### Assignment
In the listing, find every line that has the string "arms" and copy it.

### Provided data
• • • • •
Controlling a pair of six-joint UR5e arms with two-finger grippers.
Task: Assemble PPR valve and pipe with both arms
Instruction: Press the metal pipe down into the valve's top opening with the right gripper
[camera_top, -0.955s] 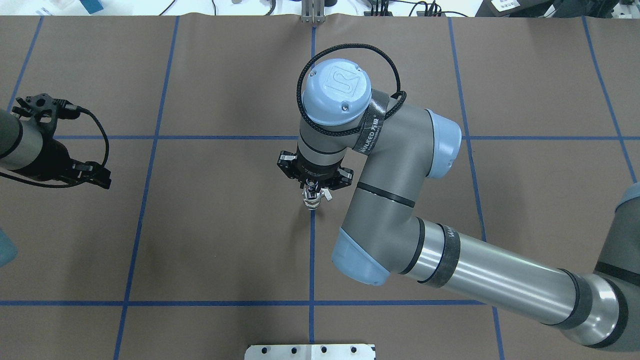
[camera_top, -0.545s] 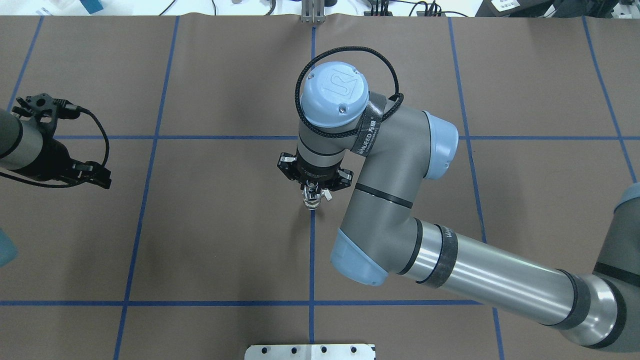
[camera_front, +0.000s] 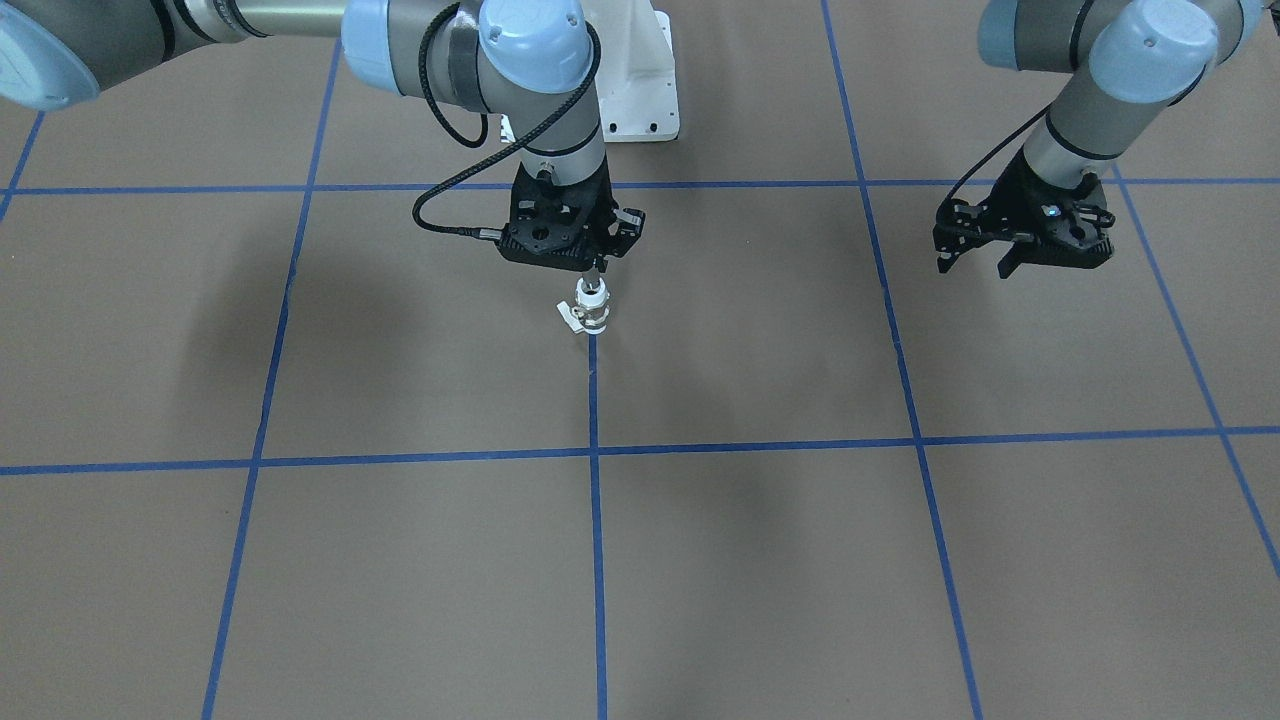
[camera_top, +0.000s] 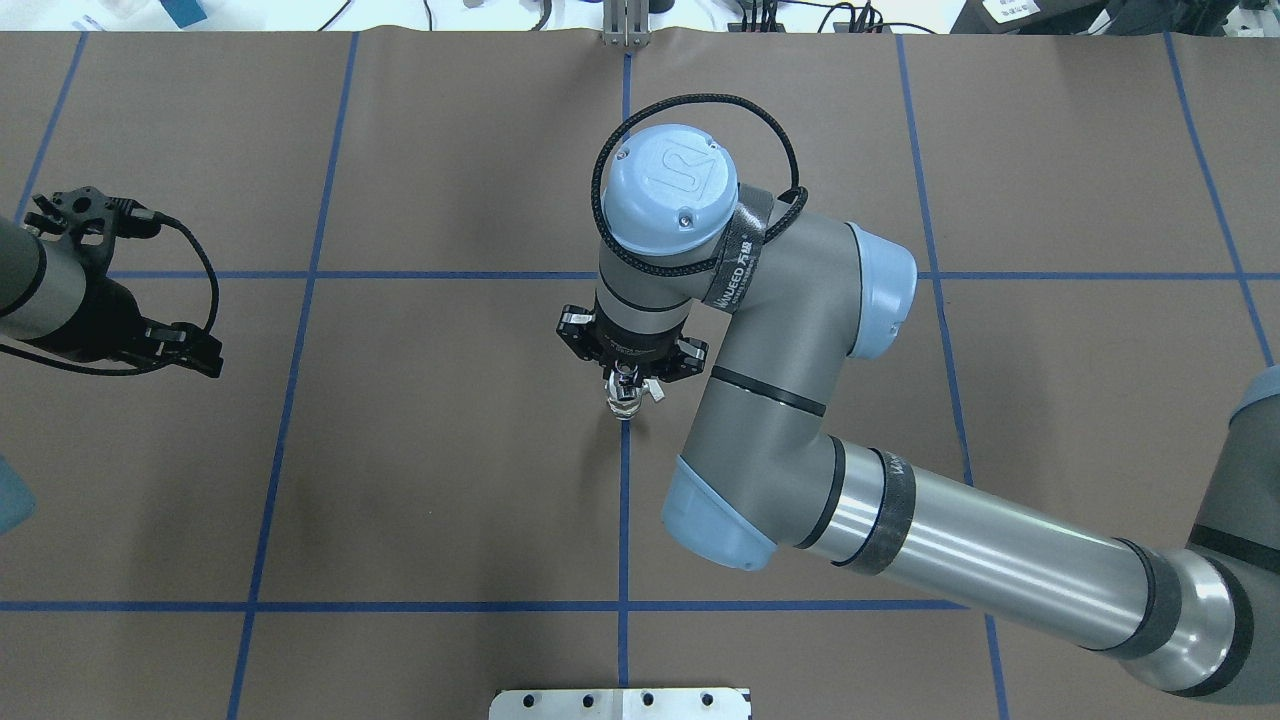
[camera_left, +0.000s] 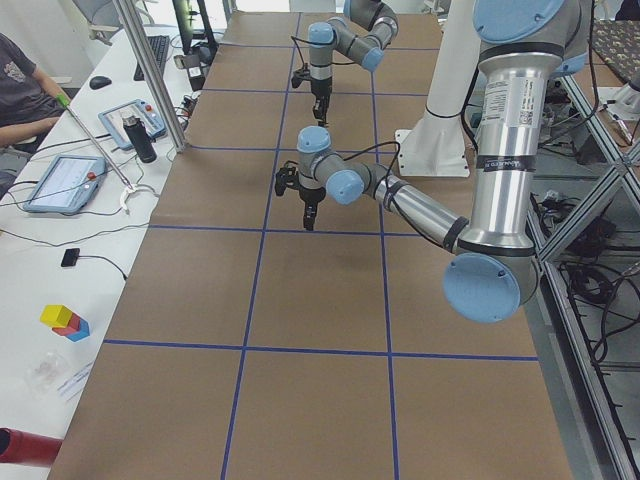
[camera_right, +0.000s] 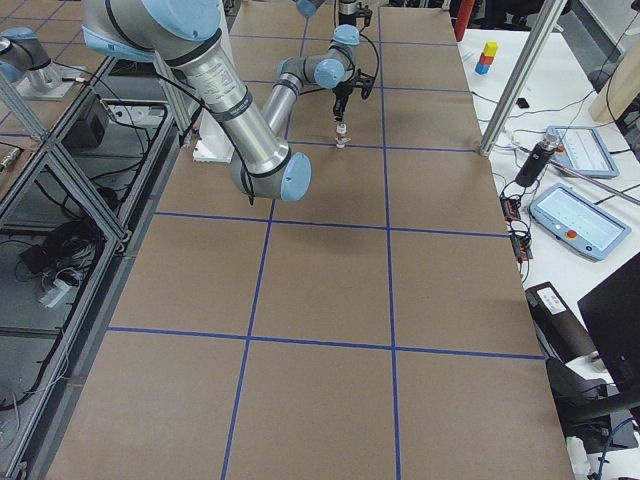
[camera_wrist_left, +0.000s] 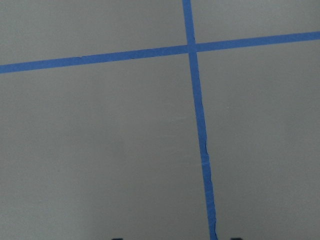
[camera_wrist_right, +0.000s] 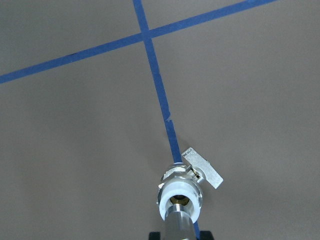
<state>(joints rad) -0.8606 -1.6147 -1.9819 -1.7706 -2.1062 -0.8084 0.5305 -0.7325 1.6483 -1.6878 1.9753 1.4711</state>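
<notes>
The PPR valve (camera_front: 592, 314) stands upright on the brown table on a blue tape line, white collar on top and its small lever handle (camera_wrist_right: 205, 171) to one side. The pipe (camera_wrist_right: 179, 224) goes straight down into the valve's top collar (camera_wrist_right: 181, 193). My right gripper (camera_front: 592, 268) is directly above, shut on the pipe; it also shows in the overhead view (camera_top: 626, 379) just above the valve (camera_top: 627, 402). My left gripper (camera_front: 976, 266) hangs open and empty well off to the side, above bare table.
The white bolted pedestal (camera_front: 640, 95) stands behind the right gripper. A metal plate (camera_top: 620, 703) lies at the table's near edge. Tablets and a bottle (camera_left: 140, 138) sit on the operators' side table. Blue tape lines (camera_wrist_left: 197, 115) grid the brown surface.
My right arm's wrist joint has shifted very slightly to the left. The right gripper, pipe and valve stay in place. The left arm has not moved.
</notes>
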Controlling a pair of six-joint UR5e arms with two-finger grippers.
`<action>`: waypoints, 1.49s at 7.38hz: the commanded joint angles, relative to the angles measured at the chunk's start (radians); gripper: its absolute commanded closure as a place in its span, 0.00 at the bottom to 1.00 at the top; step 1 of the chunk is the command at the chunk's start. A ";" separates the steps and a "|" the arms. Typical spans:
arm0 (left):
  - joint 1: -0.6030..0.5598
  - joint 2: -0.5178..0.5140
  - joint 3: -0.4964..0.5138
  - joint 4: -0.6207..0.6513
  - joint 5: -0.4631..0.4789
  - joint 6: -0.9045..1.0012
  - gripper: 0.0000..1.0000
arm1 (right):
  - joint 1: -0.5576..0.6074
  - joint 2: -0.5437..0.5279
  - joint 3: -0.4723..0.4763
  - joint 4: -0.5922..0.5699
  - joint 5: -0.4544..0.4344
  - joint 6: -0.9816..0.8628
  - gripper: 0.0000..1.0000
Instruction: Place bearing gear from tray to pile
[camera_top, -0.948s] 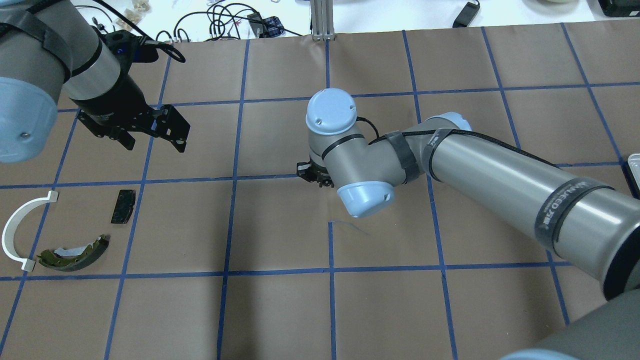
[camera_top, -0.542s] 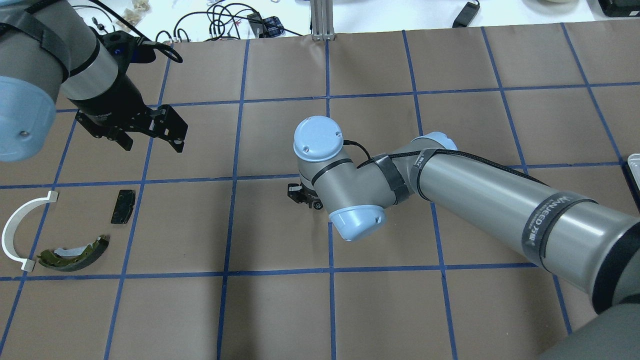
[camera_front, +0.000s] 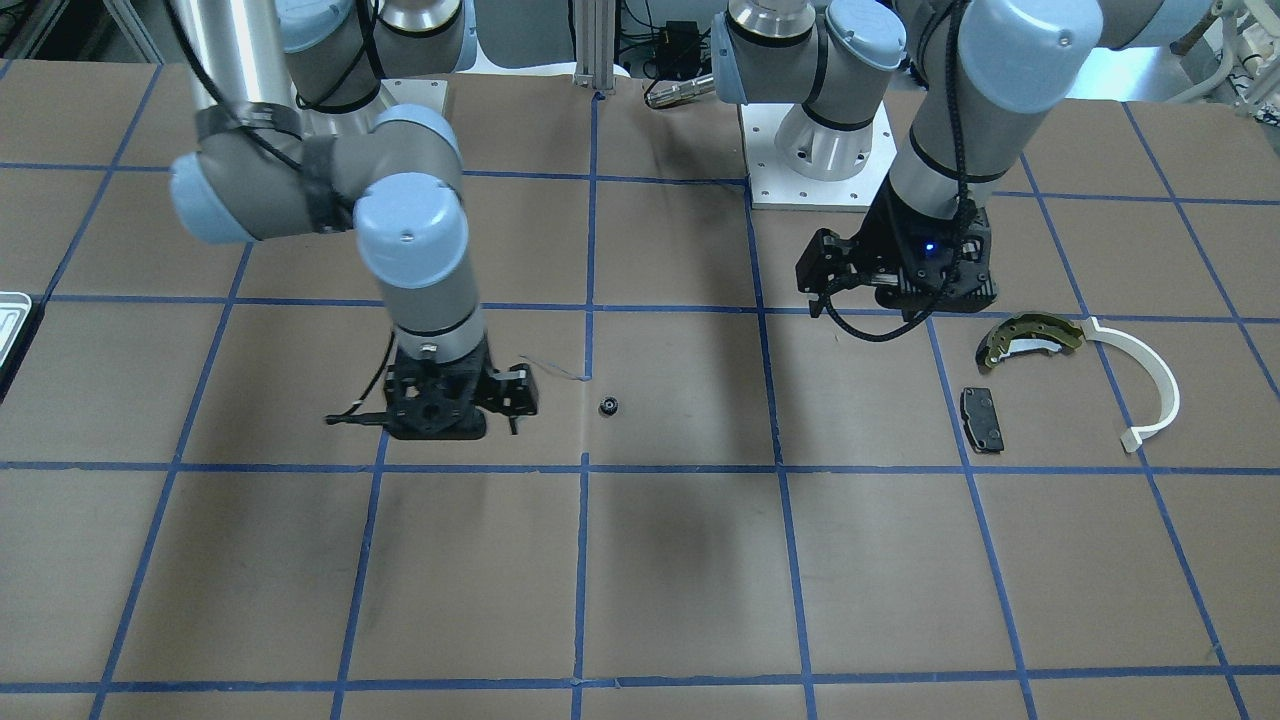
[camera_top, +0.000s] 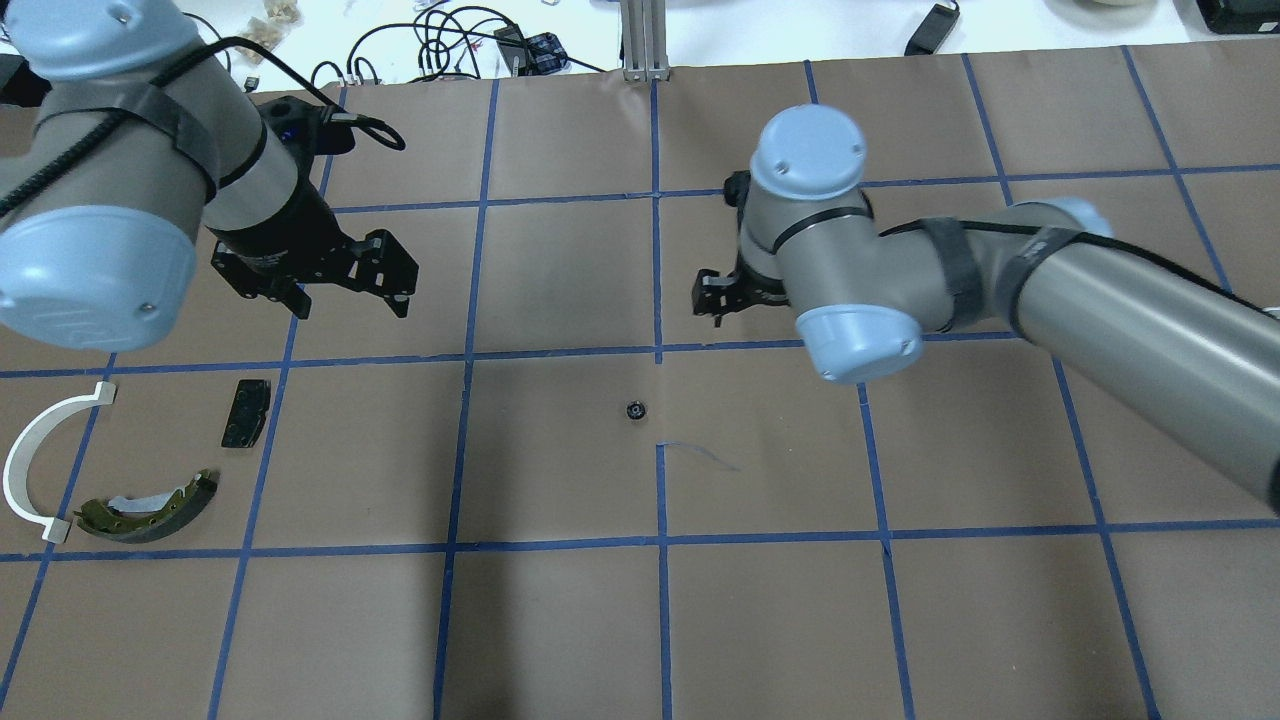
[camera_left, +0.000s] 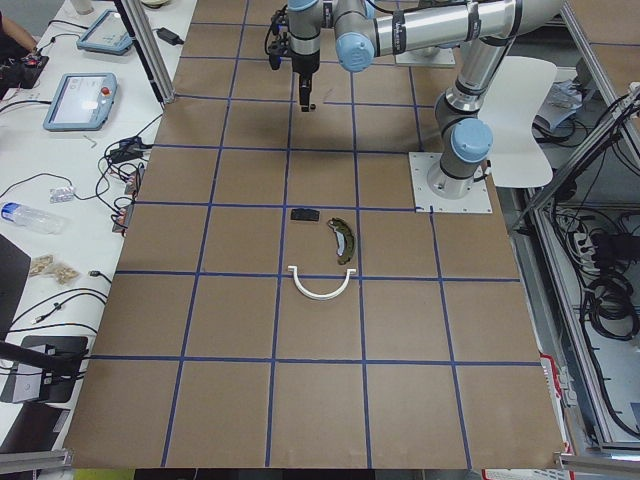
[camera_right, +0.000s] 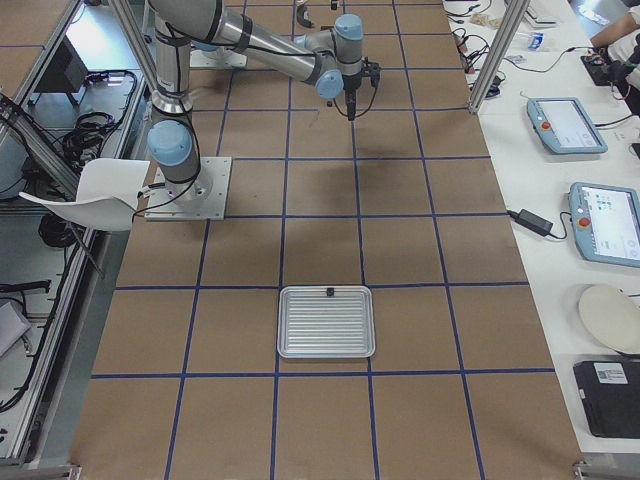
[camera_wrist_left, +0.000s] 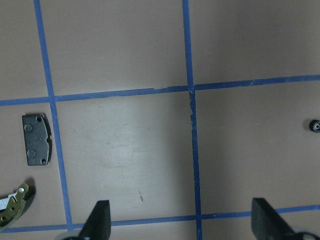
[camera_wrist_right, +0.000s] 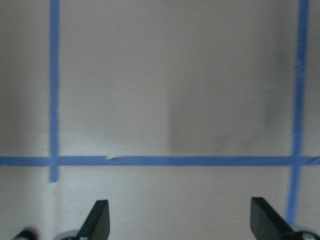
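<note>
We find the small black toothed bearing gear lying on the brown worktop, near but clear of the released, empty right tool.

The overhead camera looks down from behind the robot; the front one faces it. Both share the bearing gear. End cameras sit far back (whole tabletop visible); wrist cameras look down, close.
</note>
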 joint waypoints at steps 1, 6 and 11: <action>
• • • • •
### Completed task
Controlling a pair of six-joint UR5e arms with two-finger grippers.
Task: Assemble PPR valve and pipe with both arms
Controlling a pair of six-joint UR5e arms with two-finger grippers.
`<action>`: waypoints, 1.49s at 7.38hz: the commanded joint angles, relative to the angles measured at the chunk's start (radians); gripper: its absolute commanded closure as a place in its span, 0.00 at the bottom to 1.00 at the top; step 1 of the chunk is the command at the chunk's start. A ";" separates the steps and a "|" the arms. Typical spans:

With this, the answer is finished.